Cardano co-founder Charles Hoskinson says he is “waiting an apology” following the release of an audit of Cardano’s redemption process.
The audits involving accounting firm BDO and law firm McDermott Will & Emery uncover the latest “FUD” stories related to popular Altcoin, as they have not found evidence of fraud or misuse.
The heart of Cardano’s major controversy
In May, NFT artist Masato Alexander accused Hoskisson of manipulating the Cardano ledger with the help of the Genesis Key, seizing a total of 318 million unreleased ada tokens. The token was valued at approximately $600 million.
The Ada Tokens were originally sold as digital vouchers during pre-sale in Japan. Later, early buyers were able to redeem the token with the help of digital vouchers.

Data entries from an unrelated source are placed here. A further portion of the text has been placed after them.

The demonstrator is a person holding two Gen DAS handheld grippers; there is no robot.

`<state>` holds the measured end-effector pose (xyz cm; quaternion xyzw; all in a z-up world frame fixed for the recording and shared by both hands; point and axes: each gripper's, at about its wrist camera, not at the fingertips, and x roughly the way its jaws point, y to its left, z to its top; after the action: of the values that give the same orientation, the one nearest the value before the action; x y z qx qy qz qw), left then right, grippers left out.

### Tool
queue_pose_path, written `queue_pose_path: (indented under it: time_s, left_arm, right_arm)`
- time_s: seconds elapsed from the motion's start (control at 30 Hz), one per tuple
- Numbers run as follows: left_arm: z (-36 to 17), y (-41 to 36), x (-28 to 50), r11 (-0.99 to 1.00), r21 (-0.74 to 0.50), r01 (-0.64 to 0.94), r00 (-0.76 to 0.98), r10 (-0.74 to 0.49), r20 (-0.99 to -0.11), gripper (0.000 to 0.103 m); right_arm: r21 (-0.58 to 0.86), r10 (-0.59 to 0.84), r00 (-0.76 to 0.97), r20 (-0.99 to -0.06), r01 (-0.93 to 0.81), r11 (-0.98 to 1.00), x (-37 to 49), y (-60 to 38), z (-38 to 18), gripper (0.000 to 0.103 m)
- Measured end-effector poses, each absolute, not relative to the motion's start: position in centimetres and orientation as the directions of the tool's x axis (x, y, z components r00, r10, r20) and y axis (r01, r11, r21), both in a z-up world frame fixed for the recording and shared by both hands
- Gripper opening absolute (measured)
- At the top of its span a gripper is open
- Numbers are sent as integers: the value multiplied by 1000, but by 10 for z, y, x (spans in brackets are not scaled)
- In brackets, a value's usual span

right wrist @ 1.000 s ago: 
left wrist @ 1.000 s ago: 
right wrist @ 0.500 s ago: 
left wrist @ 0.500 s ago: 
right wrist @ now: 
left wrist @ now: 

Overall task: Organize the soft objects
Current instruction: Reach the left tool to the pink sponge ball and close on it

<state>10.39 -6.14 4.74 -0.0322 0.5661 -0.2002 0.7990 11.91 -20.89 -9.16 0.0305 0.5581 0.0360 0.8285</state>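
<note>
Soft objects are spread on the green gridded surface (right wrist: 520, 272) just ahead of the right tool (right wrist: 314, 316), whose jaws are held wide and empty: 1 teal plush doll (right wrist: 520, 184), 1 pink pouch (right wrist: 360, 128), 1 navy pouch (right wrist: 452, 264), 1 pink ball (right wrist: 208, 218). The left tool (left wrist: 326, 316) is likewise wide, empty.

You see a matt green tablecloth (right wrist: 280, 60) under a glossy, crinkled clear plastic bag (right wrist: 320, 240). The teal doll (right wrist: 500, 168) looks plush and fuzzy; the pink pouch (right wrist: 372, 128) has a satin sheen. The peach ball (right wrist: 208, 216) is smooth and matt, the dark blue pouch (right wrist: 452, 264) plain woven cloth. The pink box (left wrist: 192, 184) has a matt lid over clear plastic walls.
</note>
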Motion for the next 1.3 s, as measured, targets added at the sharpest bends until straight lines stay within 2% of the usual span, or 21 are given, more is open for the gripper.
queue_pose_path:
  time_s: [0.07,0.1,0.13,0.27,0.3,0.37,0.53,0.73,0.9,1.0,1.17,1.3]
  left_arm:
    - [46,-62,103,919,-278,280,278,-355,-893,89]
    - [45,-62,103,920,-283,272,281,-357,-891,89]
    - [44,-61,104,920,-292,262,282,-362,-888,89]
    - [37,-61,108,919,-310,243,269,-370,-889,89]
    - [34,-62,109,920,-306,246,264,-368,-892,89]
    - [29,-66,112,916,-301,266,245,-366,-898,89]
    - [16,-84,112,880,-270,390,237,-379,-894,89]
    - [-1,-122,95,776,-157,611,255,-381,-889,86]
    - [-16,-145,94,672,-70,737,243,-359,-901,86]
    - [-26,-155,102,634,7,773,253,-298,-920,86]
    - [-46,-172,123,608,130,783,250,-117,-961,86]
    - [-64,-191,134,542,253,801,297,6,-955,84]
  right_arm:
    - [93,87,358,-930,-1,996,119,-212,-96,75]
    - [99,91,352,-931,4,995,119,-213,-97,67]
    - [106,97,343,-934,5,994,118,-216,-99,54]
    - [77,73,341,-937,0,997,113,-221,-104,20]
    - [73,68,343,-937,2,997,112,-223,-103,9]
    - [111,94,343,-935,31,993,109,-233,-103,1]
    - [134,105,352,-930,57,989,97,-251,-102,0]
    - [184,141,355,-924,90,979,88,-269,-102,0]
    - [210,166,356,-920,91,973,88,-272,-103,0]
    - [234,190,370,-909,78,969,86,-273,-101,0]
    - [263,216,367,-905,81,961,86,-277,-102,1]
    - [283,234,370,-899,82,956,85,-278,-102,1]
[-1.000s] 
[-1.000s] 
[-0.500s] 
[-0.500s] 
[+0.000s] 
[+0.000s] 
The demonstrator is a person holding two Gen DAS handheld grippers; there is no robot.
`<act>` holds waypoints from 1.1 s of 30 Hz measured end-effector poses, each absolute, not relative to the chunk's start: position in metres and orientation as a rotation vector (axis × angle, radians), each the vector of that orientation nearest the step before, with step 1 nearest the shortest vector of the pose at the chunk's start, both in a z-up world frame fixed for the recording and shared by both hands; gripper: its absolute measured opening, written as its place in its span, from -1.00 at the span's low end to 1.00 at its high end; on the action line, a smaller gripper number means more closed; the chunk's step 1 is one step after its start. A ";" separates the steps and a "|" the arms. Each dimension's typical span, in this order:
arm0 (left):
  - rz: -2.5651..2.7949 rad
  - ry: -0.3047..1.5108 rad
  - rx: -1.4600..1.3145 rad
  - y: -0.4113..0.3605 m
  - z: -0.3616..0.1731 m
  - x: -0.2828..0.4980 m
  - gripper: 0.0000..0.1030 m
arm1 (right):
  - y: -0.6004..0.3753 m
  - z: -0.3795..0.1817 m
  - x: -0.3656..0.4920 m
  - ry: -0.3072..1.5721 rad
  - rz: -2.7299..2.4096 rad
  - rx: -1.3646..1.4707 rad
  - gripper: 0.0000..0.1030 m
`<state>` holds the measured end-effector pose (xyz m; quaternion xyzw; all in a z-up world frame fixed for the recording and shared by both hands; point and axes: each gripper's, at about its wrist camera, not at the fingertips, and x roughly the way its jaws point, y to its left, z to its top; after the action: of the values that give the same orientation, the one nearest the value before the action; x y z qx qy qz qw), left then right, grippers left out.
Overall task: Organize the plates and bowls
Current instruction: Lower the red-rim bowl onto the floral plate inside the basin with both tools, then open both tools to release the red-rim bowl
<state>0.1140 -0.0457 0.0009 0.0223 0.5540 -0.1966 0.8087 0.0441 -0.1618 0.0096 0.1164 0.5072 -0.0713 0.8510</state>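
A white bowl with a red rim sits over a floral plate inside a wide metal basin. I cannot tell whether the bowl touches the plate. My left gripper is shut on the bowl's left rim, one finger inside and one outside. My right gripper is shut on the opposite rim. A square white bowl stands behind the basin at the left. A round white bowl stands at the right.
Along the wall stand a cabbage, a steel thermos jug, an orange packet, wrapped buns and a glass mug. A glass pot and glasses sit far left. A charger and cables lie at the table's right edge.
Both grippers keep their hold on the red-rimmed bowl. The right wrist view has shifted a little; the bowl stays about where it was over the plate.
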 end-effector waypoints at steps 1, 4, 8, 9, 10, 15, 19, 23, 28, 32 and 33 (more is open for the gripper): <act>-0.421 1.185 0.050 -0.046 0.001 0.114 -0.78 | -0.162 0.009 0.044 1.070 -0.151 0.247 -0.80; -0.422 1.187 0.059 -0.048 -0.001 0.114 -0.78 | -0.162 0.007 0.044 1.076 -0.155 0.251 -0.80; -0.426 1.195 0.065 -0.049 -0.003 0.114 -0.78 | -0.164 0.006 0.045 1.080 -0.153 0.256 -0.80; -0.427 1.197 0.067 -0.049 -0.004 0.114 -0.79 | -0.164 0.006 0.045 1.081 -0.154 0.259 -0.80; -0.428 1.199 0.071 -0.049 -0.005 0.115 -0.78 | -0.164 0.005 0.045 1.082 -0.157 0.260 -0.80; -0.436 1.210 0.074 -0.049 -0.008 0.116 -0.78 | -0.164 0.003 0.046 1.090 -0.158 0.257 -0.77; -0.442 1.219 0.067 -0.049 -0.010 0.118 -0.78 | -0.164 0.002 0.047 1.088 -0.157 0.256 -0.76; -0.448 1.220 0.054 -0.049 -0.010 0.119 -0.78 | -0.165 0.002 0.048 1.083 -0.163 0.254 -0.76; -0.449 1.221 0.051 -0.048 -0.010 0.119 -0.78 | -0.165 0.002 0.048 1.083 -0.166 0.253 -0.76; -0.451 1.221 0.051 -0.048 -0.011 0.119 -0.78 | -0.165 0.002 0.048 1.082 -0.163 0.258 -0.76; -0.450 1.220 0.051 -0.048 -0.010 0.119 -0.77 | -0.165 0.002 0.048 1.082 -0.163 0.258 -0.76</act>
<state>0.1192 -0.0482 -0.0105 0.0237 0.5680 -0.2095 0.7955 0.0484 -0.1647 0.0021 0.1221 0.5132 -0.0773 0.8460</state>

Cardano insider was accused of stealing or misusing the ADA, which should be assigned to the voucher owner. Furthermore, the blockchain upgrade has been said to have made it difficult to exchange vouchers.
However, Hoskinson vehemently denied the misuse of the token in question, claiming that 99.8% of the ADA vouchers have been redeemed. He called the terrible accusations harmful and deeply personal. The remaining 0.2% was redirected to the Ministry of Finance.
The founders of Cardano later published an independent audit aimed at reviewing the transactions.
Now, Hoskisson hopes people spreading the misinformation will apologise after it is proven by an audit.
What the audit found
Joel Telpner, Chief Legal Officer at Input Output, said the forensic audit found that the aforementioned charges had no real basis.
A total of 14,282 vouchers (99.2%) have been redeemed, representing 25,850 million ADA tokens. Furthermore, only 6.1% of buyers over the age of 65 disprove long-standing accusations of selling ADA to seniors. Furthermore, there was no intentional blocking of redemption.